(DATA Opens)

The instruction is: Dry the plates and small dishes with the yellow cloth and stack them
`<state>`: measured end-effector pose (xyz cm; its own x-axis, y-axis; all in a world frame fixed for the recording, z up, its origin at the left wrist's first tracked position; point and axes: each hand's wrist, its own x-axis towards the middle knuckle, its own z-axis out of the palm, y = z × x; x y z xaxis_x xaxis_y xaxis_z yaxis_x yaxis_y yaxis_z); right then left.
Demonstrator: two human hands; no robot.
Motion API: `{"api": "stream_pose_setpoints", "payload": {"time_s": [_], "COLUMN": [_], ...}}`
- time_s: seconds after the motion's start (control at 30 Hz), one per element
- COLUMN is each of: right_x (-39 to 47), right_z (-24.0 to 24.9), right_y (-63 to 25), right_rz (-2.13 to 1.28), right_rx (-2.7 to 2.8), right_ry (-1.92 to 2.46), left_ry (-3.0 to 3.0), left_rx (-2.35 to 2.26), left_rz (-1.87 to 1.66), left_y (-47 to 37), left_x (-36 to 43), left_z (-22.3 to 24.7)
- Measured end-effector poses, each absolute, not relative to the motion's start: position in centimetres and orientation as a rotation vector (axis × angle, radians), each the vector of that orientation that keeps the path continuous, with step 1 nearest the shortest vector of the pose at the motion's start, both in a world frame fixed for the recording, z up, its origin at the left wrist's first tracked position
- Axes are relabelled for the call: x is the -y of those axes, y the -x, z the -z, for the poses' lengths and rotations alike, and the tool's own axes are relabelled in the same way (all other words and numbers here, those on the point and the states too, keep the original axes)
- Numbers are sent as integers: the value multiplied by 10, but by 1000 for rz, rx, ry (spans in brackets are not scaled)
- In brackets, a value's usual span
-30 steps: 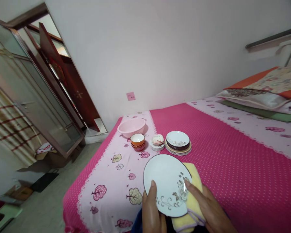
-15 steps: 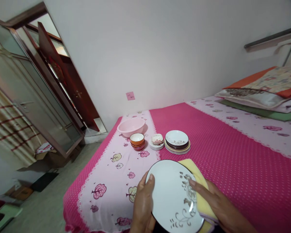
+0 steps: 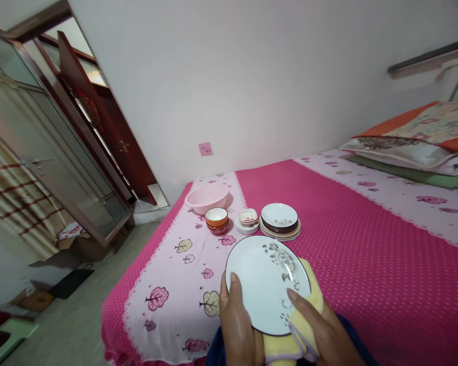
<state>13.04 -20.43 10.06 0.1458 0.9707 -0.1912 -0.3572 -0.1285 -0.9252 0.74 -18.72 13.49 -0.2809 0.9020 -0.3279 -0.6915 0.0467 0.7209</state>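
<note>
A round white plate [image 3: 257,277] with a dark rim and grey-brown flowers is tilted up in front of me. My left hand [image 3: 236,320] grips its left edge, thumb on the face and fingers behind. At the lower right edge, my right hand [image 3: 316,325] holds a yellow cloth [image 3: 313,284] with a purple border against the plate, its thumb on the face. The cloth spreads behind the plate and below it. Beyond stand a stack of plates [image 3: 279,216], a pile of small white dishes [image 3: 248,218] and a stack of orange and red bowls [image 3: 217,218].
A pink basin [image 3: 206,198] sits near the wall, behind the bowls. All the dishes rest on a bed with a pink patterned sheet [image 3: 347,244]. Folded bedding [image 3: 423,137] is piled at the far right. A glass-panelled door [image 3: 53,137] stands at the left.
The plate has moved up and slightly left and has turned, its flowers now higher. My right hand has shifted down along the edge with the cloth.
</note>
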Motion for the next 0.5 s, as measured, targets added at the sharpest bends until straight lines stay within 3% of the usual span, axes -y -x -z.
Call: {"api": "stream_pose_setpoints", "payload": {"time_s": [0.33,0.5], "right_x": [196,201], "right_z": [-99,-110], "right_y": [-188,-182], "right_rz": [-1506,-1525], "right_rx": [814,815], "right_ry": [1321,1222], "left_ry": [-750,-597], "left_rx": [-882,-955], "left_rz": [-1170,-1258], "left_y": [30,22], "left_x": [173,175], "left_z": [-149,-138]}}
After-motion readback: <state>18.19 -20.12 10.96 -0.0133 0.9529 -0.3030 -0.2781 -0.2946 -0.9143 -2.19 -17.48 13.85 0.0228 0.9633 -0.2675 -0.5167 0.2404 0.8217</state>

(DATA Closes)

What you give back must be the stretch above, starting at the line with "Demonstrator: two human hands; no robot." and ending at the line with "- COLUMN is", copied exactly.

**SOLUTION FOR THIS EXERCISE:**
Demonstrator: two human hands; no robot.
Motion API: `{"api": "stream_pose_setpoints", "payload": {"time_s": [_], "COLUMN": [_], ...}}`
- time_s: seconds after the motion's start (control at 30 Hz), one per element
- COLUMN is each of: right_x (-39 to 47), right_z (-24.0 to 24.9), right_y (-63 to 25), right_rz (-2.13 to 1.28), right_rx (-2.7 to 2.8), right_ry (-1.92 to 2.46), left_ry (-3.0 to 3.0), left_rx (-2.35 to 2.26), left_rz (-1.87 to 1.66), left_y (-47 to 37), left_x (-36 to 43), left_z (-22.3 to 24.7)

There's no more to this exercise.